Facebook
Facebook Hit by New Phishing Scam, Threatens to Delete Account in 24 hrs. Reuters

Facebook has said that it has removed most of the pornographic and violent images that polluted the social networking site earlier this week, following a spam attack.

A browser vulnerability was blamed by the 800-million member social network, which meant that spammers could tempt users into following links that would populate their timelines with images of pornography and violence.

The BBC reports that Facebook has told the broadcaster that it knows who was responsible for the spamming attack, and that it was not an Anonymous hacktivist - something that had been suggested yesterday.

"The firm is understood to be working with its legal department to take action against the suspected attacked," the BBC said.

Facebook said: "During this attack, users were tricked into pasting and executing malicious javascript in their browser URL bar causing them to knowingly share this offensive content.
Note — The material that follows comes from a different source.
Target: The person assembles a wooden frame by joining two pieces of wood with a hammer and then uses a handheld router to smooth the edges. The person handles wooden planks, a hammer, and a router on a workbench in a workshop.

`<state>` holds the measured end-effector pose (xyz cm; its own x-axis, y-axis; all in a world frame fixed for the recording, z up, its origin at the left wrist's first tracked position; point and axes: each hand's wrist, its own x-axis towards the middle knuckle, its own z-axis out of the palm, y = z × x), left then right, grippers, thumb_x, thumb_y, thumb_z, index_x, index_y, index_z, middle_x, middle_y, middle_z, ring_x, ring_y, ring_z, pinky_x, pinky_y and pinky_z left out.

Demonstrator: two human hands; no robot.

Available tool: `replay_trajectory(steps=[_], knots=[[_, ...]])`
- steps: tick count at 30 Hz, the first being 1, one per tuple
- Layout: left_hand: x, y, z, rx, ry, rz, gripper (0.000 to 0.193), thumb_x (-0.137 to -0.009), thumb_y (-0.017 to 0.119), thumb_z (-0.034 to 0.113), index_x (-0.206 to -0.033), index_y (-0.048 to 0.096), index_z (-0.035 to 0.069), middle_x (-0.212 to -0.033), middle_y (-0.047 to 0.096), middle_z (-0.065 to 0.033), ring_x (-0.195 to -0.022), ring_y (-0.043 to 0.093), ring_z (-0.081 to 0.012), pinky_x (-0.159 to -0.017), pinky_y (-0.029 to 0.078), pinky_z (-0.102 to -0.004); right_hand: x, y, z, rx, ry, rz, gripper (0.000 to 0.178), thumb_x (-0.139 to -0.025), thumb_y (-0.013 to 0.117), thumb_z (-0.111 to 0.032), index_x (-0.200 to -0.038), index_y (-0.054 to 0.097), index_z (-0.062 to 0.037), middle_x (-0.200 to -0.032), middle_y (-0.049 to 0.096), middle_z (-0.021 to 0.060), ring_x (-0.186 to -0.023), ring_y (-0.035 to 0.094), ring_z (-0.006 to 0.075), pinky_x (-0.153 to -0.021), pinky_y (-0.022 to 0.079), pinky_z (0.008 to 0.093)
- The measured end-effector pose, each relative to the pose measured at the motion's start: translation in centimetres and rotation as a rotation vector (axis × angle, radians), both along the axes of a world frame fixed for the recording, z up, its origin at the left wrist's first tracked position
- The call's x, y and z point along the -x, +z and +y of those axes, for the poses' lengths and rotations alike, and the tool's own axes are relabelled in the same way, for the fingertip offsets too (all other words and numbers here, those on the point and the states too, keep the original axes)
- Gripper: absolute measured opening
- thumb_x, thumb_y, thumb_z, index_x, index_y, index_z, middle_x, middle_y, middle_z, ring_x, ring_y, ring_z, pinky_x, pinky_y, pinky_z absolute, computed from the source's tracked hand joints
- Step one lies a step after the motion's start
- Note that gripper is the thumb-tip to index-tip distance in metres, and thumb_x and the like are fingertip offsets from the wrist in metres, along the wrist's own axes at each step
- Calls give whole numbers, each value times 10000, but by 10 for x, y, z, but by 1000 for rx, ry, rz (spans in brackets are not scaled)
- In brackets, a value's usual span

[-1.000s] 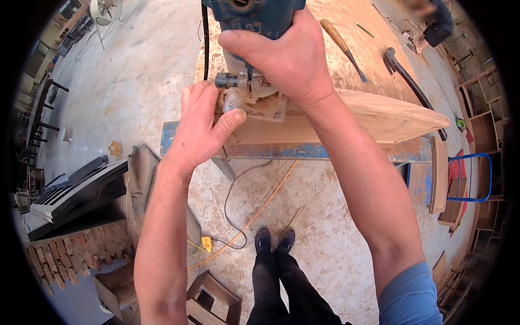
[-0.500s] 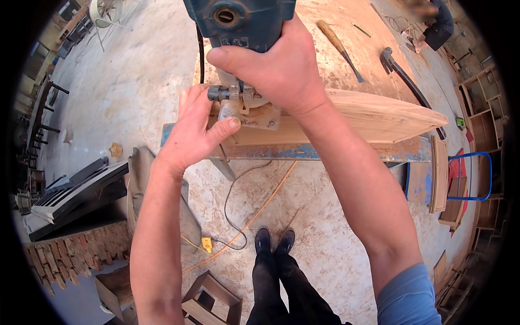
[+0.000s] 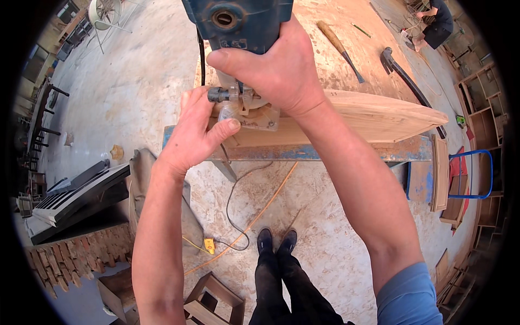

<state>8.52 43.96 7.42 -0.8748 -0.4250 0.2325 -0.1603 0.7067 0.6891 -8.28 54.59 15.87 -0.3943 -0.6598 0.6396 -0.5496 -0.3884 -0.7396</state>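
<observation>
My right hand (image 3: 281, 73) is wrapped round the blue body of a trim router (image 3: 246, 24), its thumb pressed across the near side. The router's clear plastic base (image 3: 265, 123) rests on the upper edge of a wooden board (image 3: 374, 114), near the board's left end. At that end my left hand (image 3: 187, 132) is closed on the board, with its thumb in front, beside the clear base. Its fingertips are partly hidden behind the board and router. The cutting bit is out of sight.
The workbench (image 3: 303, 154) bears a wood-handled chisel (image 3: 338, 46), a hammer (image 3: 403, 78) and a green pencil (image 3: 361, 30). Cords and a yellow connector (image 3: 209, 245) lie on the floor near my feet. A keyboard (image 3: 81, 197) lies at left. Another person (image 3: 437, 24) crouches at far right.
My hands and the router have barely moved; the router sits very slightly further left in view. The person at far right has shifted, with an arm now showing.
</observation>
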Motion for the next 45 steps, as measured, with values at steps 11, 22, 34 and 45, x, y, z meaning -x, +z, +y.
replay_trajectory(steps=[11, 22, 34, 45], knots=[[0, 2, -2, 27, 11, -72, 722, -897, 643, 611, -1258, 569, -10, -1221, 519, -180, -1158, 405, -356, -1060, 366, -449, 3, 0, -4, -44, -20, -29, 665, -696, 896, -264, -1225, 578, -17, -1056, 708, 127, -955, 681, 235, -856, 548, 374], [2, 2, 0, 48, 51, -68, 683, -908, 644, 591, -1244, 569, 1, -1153, 523, -167, -1118, 418, -356, -1027, 379, -452, 6, -3, -8, -56, -13, -48, 683, -697, 891, -279, -1237, 569, -12, -1072, 703, 132, -978, 676, 240, -875, 545, 370], [4, -1, 2, 95, 84, -47, 669, -921, 634, 578, -1270, 571, 10, -1165, 538, -165, -1115, 433, -357, -1026, 386, -444, 10, -6, -12, -24, -10, -50, 674, -697, 888, -264, -1240, 573, -17, -1087, 703, 130, -989, 674, 236, -884, 543, 370], [4, -2, 3, 96, 81, -88, 654, -909, 660, 562, -1232, 579, 0, -1163, 534, -173, -1120, 424, -362, -1028, 385, -444, 19, -17, -18, 51, 119, -133, 608, -714, 886, -235, -1196, 598, 0, -1065, 707, 110, -964, 668, 197, -856, 542, 345]])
No user data or accounts were compromised during this attack."

The social network said that its engineers have shut down malicious pages and build enforcement mechanisms to shut down accounts that attempt to exploit the vulnerability.

Facebook also offered the following advice:

- Never copy and paste unknown code into the address bar

- Always use an up-to-date browser

- Use the report links on Facebook to flag suspicious behaviour or content on friends' accounts.

Chester Wisniewski of security firm Sophos said on the company's blog: "This seems to be a purely malicious act. Facebook has a reputation for maintaining a reasonably family-friendly environment.

"Hopefully whichever browser it is that has the flaw will provide a fix ASAP, but as we know most people are slow to apply updates regardless of which browser they use (expect Chrome)."

Wisniewski added that the attack could probably be used against other websites as well if users could be tricked into pasting the malicious code into their address bar.